INTERVIEW DE KENNETH ROGOFF /  PROPOS RECUEILLIS PAR MATHILDE FARINE-Le Temps

– Dans votre dernier article*, vous vous éloignez des crises de la dette sur lesquelles vous vous êtes beaucoup penché ces dernières années pour un tout autre sujet: l’élimination des billets de banque et de la monnaie. Quels en seraient les avantages?

– J’en vois deux principaux. Cela permettrait de mettre fin à toute l’évasion fiscale découlant des activités de l’économie souterraine et de la criminalité. Aux Etats-Unis, on estime que 90% de la monnaie papier est utilisée pour des activités illégales.

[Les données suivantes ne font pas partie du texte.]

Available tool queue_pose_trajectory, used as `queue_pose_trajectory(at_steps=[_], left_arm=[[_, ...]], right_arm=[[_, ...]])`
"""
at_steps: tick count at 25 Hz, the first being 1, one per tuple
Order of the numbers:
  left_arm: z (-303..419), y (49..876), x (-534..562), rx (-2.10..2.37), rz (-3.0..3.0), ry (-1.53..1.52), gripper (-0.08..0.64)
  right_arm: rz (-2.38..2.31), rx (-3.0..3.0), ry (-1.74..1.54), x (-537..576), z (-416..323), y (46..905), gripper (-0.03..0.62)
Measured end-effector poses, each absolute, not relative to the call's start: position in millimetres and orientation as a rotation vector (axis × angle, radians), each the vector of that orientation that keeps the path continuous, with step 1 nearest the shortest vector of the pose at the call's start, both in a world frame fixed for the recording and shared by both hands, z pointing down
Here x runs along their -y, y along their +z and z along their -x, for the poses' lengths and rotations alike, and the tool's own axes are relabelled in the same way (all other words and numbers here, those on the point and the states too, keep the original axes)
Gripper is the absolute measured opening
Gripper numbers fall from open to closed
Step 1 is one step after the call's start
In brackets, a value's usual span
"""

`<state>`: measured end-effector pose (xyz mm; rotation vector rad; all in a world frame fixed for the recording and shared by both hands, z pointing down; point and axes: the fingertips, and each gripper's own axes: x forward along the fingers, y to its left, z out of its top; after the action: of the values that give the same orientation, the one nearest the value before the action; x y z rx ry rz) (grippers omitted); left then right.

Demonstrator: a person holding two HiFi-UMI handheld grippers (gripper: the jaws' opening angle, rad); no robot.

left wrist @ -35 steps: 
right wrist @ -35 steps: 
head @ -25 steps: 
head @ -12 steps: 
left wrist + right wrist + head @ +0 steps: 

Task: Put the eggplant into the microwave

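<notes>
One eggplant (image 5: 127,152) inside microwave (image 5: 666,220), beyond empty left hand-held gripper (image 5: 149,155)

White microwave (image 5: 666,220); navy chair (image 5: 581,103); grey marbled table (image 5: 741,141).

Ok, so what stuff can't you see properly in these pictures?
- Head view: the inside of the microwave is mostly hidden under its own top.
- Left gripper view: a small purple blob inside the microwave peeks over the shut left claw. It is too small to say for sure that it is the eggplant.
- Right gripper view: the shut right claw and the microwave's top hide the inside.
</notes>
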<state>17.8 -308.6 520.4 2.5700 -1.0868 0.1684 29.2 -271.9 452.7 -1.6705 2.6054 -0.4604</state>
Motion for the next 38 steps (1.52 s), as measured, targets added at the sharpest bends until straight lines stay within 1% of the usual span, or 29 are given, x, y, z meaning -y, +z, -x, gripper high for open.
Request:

La problématique n’est pas nouvelle: il y a vingt ans, j’avais écrit un article dans lequel je proposais d’éliminer les grandes coupures, que les banques centrales sont d’ailleurs rarement capables de localiser tant elles sont utilisées pour des activités illégales.

– Qu’en est-il de l’évasion fiscale des particuliers? Il existe d’autres moyens que la monnaie papier pour éviter de payer des impôts…

– Cette évasion-là est mineure par rapport à celle créée par l’économie souterraine et la criminalité. Il s’agit par exemple d’un entrepreneur qui se fait payer au noir ou d’un commerce de détail qui ne déclare pas toutes ses ventes. Et dans ces cas-là, l’argent ne va pas en Suisse ou dans des paradis fiscaux, il reste dans le système américain.

– Pourquoi revenir avec cette idée maintenant?

– C’est l’actualité qui l’a remise au goût du jour et qui la rend encore plus intéressante: l’impossibilité pour les banques centrales d’imposer des taux d’intérêt négatifs. C’est un énorme problème, qui va rester prévalent pendant longtemps, si comme je le pense, les crises vont devenir plus fréquentes et plus longues. L’élimination de la monnaie papier règle cette question. En voici la raison: aujourd’hui, les banques centrales proposent un montant illimité de cash contre de la monnaie électronique avec un taux d’intérêt zéro. Tant qu’elles font cette promesse, elles seront bloquées à zéro, ou encourageront à amasser de la monnaie papier. Dès le moment où on l’élimine, il n’y a plus de limite pour imposer des taux négatifs.

– Par extension, une banque commerciale pourrait imposer elle aussi une taxe sur les dépôts de ses clients?

– Gardons à l’esprit que ce ne serait pas une politique «normale», mais de dernier recours. Dans ce cas, oui, les banques commerciales pourraient, elles aussi, imposer une taxe à leurs clients.

– Ils n’ont d’autre choix que de garder leurs économies dans une banque. Ne serait-ce pas injuste?

– Le serait-ce davantage que l’inflation, qui ronge les économies? Elle représente aussi une taxe. Je ne dis pas que je suis fan de cette idée, c’est une mesure d’urgence. Cela forcera l’argent à rentrer dans le système. Aujourd’hui, les banques centrales ont un problème, elles ont dû injecter des quantités extraordinaires de liquidités sans parvenir à véritablement réactiver le système. Elles pourraient simplement appliquer des taux légèrement négatifs, l’inflation bondira immédiatement et les taux d’intérêt pourraient tout de suite remonter. La sortie de crise serait ainsi beaucoup plus rapide.

– Jusqu’où pourraient descendre les taux négatifs?

– Je n’ai pas été jusqu’à faire ce calcul de manière très précise. Ce qu’on peut dire, c’est que très rapidement, les taux devraient à nouveau remonter. La règle dite de Taylor, que suivent les banques centrales, recommande d’ailleurs des taux négatifs en ce moment. Au pic de la crise, cette boussole affichait des taux de –3 à –4%.

– Pourquoi ne pas adopter le bitcoin, qui est une monnaie uniquement électronique et virtuelle?

– C’est justement le bitcoin qui m’a amené à réfléchir à nouveau à l’utilité de la monnaie papier et au rôle des monnaies en général, à leurs innovations et à leur nature changeante. De nombreuses raisons empêchent le bitcoin de remplacer un jour les monnaies traditionnelles. Par exemple, ce n’est pas un moyen stable de stocker de la valeur. Des concurrents potentiels peuvent lui prendre sa place en proposant une technologie supérieure. Mais les gouvernements peuvent décider d’adopter certaines de leurs innovations.

* Rogoff, Kenneth S. Forthcoming. «Costs and Benefits to Phasing Out Paper Currency». NBER Macroeconomics Annual 2014, Vol. 29.